Work to be completed: Each of the lines below must be written out exactly as shown.

#### Entries shown

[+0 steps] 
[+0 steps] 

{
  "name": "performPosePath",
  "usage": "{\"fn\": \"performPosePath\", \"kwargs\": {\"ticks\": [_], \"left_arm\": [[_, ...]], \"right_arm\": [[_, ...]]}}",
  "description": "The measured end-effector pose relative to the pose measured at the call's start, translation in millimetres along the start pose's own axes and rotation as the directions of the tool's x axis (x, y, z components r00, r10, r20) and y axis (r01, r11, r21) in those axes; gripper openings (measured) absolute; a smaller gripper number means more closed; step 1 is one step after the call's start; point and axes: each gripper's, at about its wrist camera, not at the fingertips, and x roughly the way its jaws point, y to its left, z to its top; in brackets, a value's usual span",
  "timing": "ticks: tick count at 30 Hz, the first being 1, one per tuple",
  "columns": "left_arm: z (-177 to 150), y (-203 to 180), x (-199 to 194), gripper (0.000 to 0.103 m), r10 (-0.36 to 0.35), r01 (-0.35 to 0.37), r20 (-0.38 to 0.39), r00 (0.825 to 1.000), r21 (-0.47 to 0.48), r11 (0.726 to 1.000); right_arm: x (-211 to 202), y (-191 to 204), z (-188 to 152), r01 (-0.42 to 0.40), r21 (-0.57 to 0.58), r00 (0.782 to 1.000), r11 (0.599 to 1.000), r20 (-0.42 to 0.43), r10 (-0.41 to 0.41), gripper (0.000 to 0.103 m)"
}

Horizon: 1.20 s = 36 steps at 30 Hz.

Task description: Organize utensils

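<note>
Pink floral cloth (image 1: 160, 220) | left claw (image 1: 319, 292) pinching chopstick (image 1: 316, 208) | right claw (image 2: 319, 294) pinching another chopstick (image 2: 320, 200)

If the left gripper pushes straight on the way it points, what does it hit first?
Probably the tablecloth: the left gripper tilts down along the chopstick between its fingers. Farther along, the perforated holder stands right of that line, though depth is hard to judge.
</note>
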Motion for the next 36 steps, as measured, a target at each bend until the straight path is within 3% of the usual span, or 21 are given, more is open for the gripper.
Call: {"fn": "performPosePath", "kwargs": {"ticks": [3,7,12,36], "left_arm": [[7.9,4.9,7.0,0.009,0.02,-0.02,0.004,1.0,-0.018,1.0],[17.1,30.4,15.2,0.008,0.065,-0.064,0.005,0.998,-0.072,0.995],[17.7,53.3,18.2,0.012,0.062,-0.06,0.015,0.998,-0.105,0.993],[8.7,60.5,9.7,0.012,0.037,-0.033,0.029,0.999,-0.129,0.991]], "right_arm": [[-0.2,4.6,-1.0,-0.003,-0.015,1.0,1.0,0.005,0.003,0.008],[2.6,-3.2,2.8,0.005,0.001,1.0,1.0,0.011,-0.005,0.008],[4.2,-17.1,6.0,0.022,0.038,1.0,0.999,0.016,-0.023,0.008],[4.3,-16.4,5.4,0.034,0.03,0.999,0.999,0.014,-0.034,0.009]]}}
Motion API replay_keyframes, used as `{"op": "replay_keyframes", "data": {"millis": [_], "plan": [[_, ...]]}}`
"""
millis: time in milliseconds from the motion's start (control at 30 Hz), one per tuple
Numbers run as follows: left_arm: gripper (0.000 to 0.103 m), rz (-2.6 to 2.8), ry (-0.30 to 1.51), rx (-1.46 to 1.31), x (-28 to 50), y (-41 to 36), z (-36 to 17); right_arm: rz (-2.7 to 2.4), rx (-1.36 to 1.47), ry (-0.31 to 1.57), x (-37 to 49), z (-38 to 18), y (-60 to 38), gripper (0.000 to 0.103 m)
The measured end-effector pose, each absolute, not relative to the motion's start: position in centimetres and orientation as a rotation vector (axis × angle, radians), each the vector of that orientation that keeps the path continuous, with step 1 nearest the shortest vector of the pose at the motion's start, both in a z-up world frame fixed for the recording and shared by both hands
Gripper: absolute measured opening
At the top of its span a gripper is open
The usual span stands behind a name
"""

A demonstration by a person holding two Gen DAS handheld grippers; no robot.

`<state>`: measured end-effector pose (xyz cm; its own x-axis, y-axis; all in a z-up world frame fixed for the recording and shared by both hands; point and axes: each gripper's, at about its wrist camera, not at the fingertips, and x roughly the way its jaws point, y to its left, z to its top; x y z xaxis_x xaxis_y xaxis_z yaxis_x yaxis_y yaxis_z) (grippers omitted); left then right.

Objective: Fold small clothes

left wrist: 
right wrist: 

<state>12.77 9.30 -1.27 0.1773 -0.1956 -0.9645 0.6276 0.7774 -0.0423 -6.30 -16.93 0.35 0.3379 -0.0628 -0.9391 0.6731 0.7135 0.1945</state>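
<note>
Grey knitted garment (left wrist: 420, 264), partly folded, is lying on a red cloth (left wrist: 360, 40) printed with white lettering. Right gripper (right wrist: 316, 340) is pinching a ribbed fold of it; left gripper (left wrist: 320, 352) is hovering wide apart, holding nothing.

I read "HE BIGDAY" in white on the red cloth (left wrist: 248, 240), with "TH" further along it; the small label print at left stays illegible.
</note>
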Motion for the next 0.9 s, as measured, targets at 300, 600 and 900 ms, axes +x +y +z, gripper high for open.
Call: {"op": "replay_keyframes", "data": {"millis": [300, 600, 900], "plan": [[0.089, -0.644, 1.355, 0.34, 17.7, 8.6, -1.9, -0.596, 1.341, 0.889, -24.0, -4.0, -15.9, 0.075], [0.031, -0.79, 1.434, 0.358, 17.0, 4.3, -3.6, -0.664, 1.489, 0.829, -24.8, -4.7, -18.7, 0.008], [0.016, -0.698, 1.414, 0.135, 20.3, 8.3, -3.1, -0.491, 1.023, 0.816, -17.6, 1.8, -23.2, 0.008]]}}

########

Written solution:
[+0 steps] 
[+0 steps] 

{
  "name": "performPosePath",
  "usage": "{\"fn\": \"performPosePath\", \"kwargs\": {\"ticks\": [_], \"left_arm\": [[_, ...]], \"right_arm\": [[_, ...]]}}",
  "description": "The measured end-effector pose relative to the pose measured at the call's start, translation in millimetres along the start pose's own axes and rotation as the directions of the tool's x axis (x, y, z components r00, r10, r20) and y axis (r01, r11, r21) in those axes; gripper openings (measured) absolute; a smaller gripper number means more closed; step 1 is one step after the call's start; point and axes: each gripper's, at about its wrist camera, not at the fingertips, and x roughly the way its jaws point, y to its left, z to its top; in brackets, a value's usual span",
  "timing": "ticks: tick count at 30 Hz, the first being 1, one per tuple",
  "columns": "left_arm: z (-177 to 150), y (-203 to 180), x (-199 to 194), gripper (0.000 to 0.103 m), r10 (-0.36 to 0.35), r01 (-0.35 to 0.37), r20 (-0.38 to 0.39), r00 (0.825 to 1.000), r21 (-0.47 to 0.48), r11 (0.726 to 1.000); right_arm: x (-211 to 202), y (-191 to 204), z (-188 to 152), r01 (-0.42 to 0.40), r21 (-0.57 to 0.58), r00 (0.782 to 1.000), r11 (0.599 to 1.000), r20 (-0.42 to 0.43), r10 (-0.41 to 0.41), gripper (0.000 to 0.103 m)"
}

Horizon: 1.20 s = 36 steps at 30 Hz.

Task description: Organize utensils

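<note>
Pink floral cloth (image 1: 160, 220) | left claw (image 1: 319, 292) pinching chopstick (image 1: 316, 208) | right claw (image 2: 319, 294) pinching another chopstick (image 2: 320, 200)

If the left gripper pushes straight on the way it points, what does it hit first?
Probably the tablecloth: the left gripper tilts down along the chopstick between its fingers. Farther along, the perforated holder stands right of that line, though depth is hard to judge.
</note>
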Motion for the next 36 steps, as measured, a target at each bend until the straight path is within 3% of the usual span, or 21 are given, more is open for the gripper.
Call: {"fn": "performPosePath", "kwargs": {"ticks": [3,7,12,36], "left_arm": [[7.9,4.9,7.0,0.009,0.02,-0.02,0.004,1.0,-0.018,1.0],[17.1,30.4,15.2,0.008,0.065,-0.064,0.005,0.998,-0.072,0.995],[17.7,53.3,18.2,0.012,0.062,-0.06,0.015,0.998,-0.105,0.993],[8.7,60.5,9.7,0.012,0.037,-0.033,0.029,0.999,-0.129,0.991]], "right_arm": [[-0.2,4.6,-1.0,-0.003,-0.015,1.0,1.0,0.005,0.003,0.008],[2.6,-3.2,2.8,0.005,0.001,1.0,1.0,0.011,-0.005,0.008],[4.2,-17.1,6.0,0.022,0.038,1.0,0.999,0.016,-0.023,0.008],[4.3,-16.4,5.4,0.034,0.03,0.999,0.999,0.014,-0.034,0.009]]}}
Motion API replay_keyframes, used as `{"op": "replay_keyframes", "data": {"millis": [_], "plan": [[_, ...]]}}`
"""
millis: time in milliseconds from the motion's start (control at 30 Hz), one per tuple
Numbers run as follows: left_arm: gripper (0.000 to 0.103 m), rz (-2.6 to 2.8), ry (-0.30 to 1.51), rx (-1.46 to 1.31), x (-28 to 50), y (-41 to 36), z (-36 to 17); right_arm: rz (-2.7 to 2.4), rx (-1.36 to 1.47), ry (-0.31 to 1.57), x (-37 to 49), z (-38 to 18), y (-60 to 38), gripper (0.000 to 0.103 m)
The measured end-effector pose, each absolute, not relative to the motion's start: position in centimetres and orientation as a rotation vector (axis × angle, radians), each the vector of that orientation that keeps the path continuous, with step 1 nearest the shortest vector of the pose at the motion's start, both in a z-up world frame fixed for the recording and shared by both hands
Gripper: absolute measured opening
At the top of its span a gripper is open
The usual span stands behind a name
"""

A demonstration by a person holding two Gen DAS handheld grippers; no robot.

`<state>`: measured end-effector pose (xyz cm; its own x-axis, y-axis; all in a z-up world frame fixed for the recording and shared by both hands; point and axes: each gripper's, at about its wrist camera, not at the fingertips, and x roughly the way its jaws point, y to its left, z to its top; x y z xaxis_x xaxis_y xaxis_z yaxis_x yaxis_y yaxis_z) (grippers omitted); left then right.

Objective: Fold small clothes

left wrist: 
right wrist: 

<state>12.77 9.30 -1.27 0.1773 -0.1956 -0.9645 0.6276 0.7774 -0.0423 -6.30 -16.93 0.35 0.3379 -0.0628 -0.9391 0.6731 0.7135 0.1945</state>
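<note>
Grey knitted garment (left wrist: 420, 264), partly folded, is lying on a red cloth (left wrist: 360, 40) printed with white lettering. Right gripper (right wrist: 316, 340) is pinching a ribbed fold of it; left gripper (left wrist: 320, 352) is hovering wide apart, holding nothing.

I read "HE BIGDAY" in white on the red cloth (left wrist: 248, 240), with "TH" further along it; the small label print at left stays illegible.
</note>
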Motion for the next 0.9 s, as measured, targets at 300, 600 and 900 ms, axes +x +y +z, gripper high for open.
Call: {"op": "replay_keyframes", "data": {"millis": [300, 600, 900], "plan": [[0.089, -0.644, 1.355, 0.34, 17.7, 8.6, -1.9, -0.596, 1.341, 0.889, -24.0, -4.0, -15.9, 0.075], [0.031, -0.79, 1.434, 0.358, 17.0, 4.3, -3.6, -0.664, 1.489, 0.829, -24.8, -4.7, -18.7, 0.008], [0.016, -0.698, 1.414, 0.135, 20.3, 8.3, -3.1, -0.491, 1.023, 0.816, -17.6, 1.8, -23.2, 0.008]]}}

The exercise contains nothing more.